Does it cause problems with sensation or reflexes?
Nope. Just weakness.
Why is weakness with MG fatigable?
There are only so many ACh receptors. If the patient contracts their muscles over and over and over, then eventually they will consume them all. This explains why patients with MG have fatigability; that is, their symptoms get worse the more they move. You can test this by asking them to blink rapidly.
Is MG fatal?
It can be. The clinical course can vary widely, and more often than not MG has a long drawn out course, but it should definitely be taken seriously. Many patients have sudden attacks of worsening weakness, called a myasthenic crisis, and if their breathing muscles weaken then they are vulnerable to suffocation. Also, about 15% of MG patients have a concurrent thymoma, which is absolutely fatal if it’s not excised. Every newly diagnosed case of MG should get a chest CT to rule out a thymoma.
How do you diagnose MG?
There’s a lot of tests. An ELISA test looking for antibodies to the ACh-Receptor would probably be the gold standard, but there are two other neat tricks. If you put a ziplock baggie full of ice over their eyes, their ptosis improves (not sure why it happens, but it’s cool). If you want another test, you can administer Edrophonium (Tensilon) which is a short acting ACh-Esterase Inhibitor. It should clear up their symptoms for a few moments, clinching the diagnosis.
How to treat it?
Give a long-acting AChE Inhibitor like Pyridostigmine or Neostigmine. Give them steroids, because basically every autoimmune disease is treated with steroids. And if it’s a crisis, do some plasmapheresis. And don’t forget to perform a chest CT to rule out a thymoma. If you find a thymoma, surgically remove it.
LAMBERT-EATON SYNDROME
MG lookalike
Lambert-Eaton Myasthenic Syndrome is another autoimmune condition with muscle weakness, but the immune attack is directed against presynaptic calcium receptors. is very similar to MG, so it’s easy to get the two mixed up. LEMS is a lot rarer, but I think they teach it to us because it highlights a lot of the features of MG, which is a pretty common disorder. If you ever happen to see a case of severe LEMS, their symptoms would look almost identical to a myasthenic crisis -- full body paralysis. Problem is, MG and LEMS have different treatments. But if you do the correct tests, you can parse out the truth.
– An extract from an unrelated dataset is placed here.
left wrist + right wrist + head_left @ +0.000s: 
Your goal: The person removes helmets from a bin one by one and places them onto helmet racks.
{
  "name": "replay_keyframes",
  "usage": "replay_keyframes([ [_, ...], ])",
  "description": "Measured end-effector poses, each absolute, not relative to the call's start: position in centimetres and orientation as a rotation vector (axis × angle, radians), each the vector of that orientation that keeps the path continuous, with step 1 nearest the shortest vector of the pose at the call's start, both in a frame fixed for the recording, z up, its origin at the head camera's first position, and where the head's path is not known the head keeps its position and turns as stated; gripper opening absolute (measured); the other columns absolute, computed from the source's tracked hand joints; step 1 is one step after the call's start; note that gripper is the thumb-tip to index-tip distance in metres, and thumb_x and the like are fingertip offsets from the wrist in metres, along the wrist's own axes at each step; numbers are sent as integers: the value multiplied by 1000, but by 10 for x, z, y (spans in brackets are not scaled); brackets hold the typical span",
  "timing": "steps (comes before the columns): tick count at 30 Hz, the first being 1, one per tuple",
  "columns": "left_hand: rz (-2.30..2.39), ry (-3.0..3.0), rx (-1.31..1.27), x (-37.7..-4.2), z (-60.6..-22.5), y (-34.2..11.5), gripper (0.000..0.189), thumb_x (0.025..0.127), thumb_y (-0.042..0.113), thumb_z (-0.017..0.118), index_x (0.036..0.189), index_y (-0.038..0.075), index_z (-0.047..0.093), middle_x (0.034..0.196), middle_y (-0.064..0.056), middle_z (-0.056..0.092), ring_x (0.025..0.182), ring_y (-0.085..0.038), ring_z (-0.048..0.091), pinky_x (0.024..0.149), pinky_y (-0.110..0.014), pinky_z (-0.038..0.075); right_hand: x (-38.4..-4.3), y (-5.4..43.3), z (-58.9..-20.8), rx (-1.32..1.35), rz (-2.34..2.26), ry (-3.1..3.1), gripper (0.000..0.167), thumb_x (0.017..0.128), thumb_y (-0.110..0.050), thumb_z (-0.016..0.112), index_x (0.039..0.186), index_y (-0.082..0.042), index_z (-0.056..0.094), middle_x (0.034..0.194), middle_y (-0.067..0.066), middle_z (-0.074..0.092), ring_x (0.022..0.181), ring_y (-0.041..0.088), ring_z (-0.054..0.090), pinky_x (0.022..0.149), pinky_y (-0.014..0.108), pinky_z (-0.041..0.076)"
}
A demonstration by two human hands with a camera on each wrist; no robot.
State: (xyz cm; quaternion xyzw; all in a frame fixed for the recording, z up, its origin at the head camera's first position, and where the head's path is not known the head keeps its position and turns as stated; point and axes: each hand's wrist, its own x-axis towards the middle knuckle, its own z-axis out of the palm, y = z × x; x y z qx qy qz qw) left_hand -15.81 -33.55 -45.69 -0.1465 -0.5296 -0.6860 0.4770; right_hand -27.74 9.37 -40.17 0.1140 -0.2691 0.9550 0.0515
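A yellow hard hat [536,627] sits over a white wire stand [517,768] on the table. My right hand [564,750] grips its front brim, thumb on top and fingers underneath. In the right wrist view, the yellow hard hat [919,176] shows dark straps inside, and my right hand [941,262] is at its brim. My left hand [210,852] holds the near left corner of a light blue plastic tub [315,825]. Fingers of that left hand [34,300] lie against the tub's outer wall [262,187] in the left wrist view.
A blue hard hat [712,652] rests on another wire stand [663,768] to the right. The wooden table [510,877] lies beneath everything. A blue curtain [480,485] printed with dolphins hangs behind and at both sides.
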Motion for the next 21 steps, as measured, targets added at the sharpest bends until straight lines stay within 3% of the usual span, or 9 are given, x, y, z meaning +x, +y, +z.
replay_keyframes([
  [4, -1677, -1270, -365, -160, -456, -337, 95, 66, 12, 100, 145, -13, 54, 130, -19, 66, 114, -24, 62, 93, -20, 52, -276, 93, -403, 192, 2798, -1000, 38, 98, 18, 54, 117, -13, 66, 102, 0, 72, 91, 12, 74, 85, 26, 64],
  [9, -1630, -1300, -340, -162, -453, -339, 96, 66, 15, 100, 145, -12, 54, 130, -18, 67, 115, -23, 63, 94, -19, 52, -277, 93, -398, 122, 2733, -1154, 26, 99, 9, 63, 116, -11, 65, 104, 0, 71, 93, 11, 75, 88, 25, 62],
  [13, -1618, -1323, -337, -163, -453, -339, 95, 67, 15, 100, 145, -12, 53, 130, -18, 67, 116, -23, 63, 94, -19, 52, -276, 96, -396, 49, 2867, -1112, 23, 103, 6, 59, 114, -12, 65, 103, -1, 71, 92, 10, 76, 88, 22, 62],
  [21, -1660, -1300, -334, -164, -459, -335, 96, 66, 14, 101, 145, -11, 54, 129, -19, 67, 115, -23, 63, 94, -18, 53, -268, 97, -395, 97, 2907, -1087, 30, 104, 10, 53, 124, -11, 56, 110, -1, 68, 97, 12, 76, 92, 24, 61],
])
Is there any difference in symptoms between LEMS and MG?
Yes. But it’s subtle. In MG the weakness was fatigable (because they burned up all of their ACh stores). But in LEMS, the weakness improves with continued use. Here’s why. Patients have a hard time getting Ca++ into their neurons. They have huge stores of ACh, but they just can’t release them without the Ca++. Therefore, if they try to contract their muscles over and over and over again, they can eventually pump enough Ca++ into the presynaptic neuron to enable neurotransmitter release. This explains why their weakness improves with use. Another difference is that LEMS causes hyporeflexia.
Is LEMS associated with thymomas too?
No. While LEMS is a paraneoplastic syndrome, it’s usually associated with small cell lung cancer instead of thymomas.
How to diagnose?
When given Edrophonium (Tensilon), their symptoms will NOT improve. Also, there are probably some specialized ELISA tests looking for Ca++ channel antibodies. An EMG (electromyograph) would confirm the results, but I don’t think that’s within the realm of this course. And don’t forget to always get a chest CT to look for small cell lung cancer!